I have come to view Computational Thinking relatively critically, especially since I dealt with the topic intensively in my master’s thesis. CT teaches many valuable methods and principles, but mainly on a logical-rational level. At the beginning of the interview I already mentioned that I am mainly interested in the cultural aspects and consequences of the extraterrestrial life form of the computer. Computational Thinking is for me something like a bridge, which in the end brought me to systems thinking or network thinking in the sense of James Bridle. For me, systems thinking means looking at things in relation to each other. In this context, the unmanageable complexity is a supposed hurdle that we could overcome by admitting the limits of our own thinking.

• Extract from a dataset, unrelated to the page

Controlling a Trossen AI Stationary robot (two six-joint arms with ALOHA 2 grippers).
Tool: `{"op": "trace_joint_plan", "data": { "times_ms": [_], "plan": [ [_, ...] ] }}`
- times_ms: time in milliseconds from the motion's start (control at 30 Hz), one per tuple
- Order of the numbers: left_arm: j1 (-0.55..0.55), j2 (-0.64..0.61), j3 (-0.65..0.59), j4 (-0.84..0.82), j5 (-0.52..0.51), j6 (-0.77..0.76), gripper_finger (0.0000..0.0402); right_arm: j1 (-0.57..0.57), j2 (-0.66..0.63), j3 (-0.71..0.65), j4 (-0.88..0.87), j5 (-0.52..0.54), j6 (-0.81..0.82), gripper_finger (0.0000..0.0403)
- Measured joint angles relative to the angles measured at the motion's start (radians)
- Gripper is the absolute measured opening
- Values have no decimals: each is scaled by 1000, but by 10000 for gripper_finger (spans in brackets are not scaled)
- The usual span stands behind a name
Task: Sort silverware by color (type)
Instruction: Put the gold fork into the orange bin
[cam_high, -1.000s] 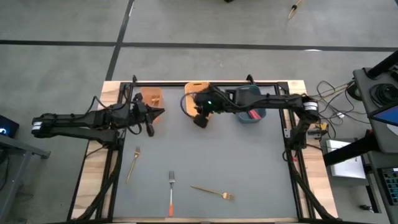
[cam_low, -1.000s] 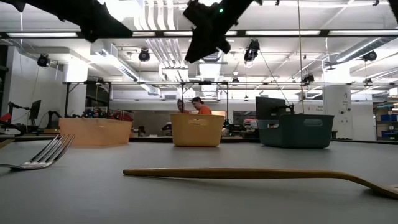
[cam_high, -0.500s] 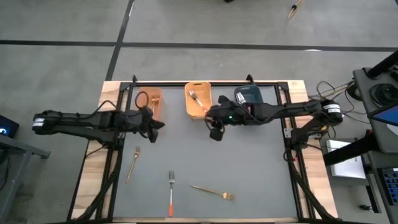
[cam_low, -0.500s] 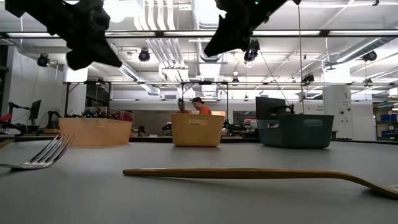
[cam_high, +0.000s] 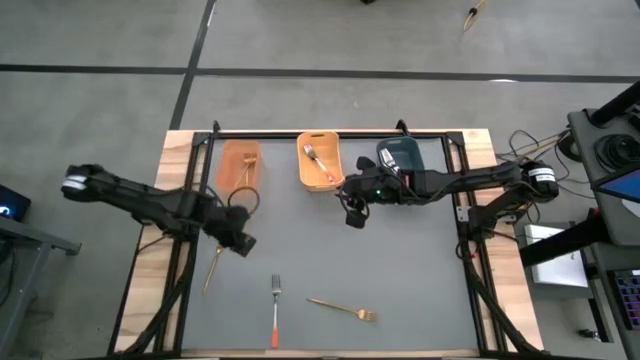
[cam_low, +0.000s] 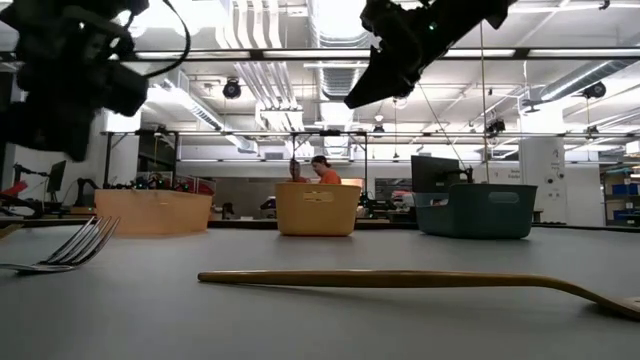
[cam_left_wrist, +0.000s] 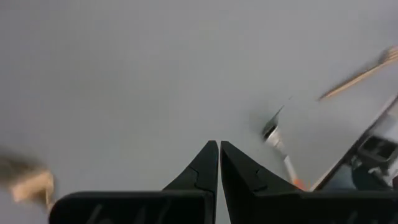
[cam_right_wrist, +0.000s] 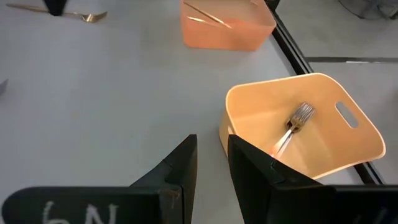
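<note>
Hovering above the grey table (cam_high: 400, 270), the left gripper (cam_high: 240, 243) has its fingers pressed together and empty, directly over the upper end of a gold fork (cam_high: 213, 266) lying near the table's left edge. An orange-handled fork (cam_high: 275, 311) rests close to the near edge, and a second gold fork (cam_high: 343, 308) lies just right of it; broad bare surface separates these from the bins. The right gripper (cam_high: 355, 214) hangs in front of the yellow bin (cam_high: 318, 180), its fingers slightly parted and holding nothing. That bin contains one silver-tined fork (cam_right_wrist: 292, 127). The peach bin (cam_high: 240, 163) stands to its left holding gold pieces, the dark blue bin (cam_high: 400, 162) to its right, all three along the far edge.
</note>
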Motion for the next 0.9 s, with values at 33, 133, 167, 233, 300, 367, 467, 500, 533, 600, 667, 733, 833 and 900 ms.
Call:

Where do you see yourself in 10 years?

In 10 years I would still like to be doing exactly what I am doing right now: meeting great people, doing research, experimenting and thinking about the world, doing my own creative work, teaching people something that I think is really valuable and bringing them together. That makes me very happy!

Thank you so much for this talk, Tim! I am really looking forward to continuing to explore how our teachings can benefit from each other.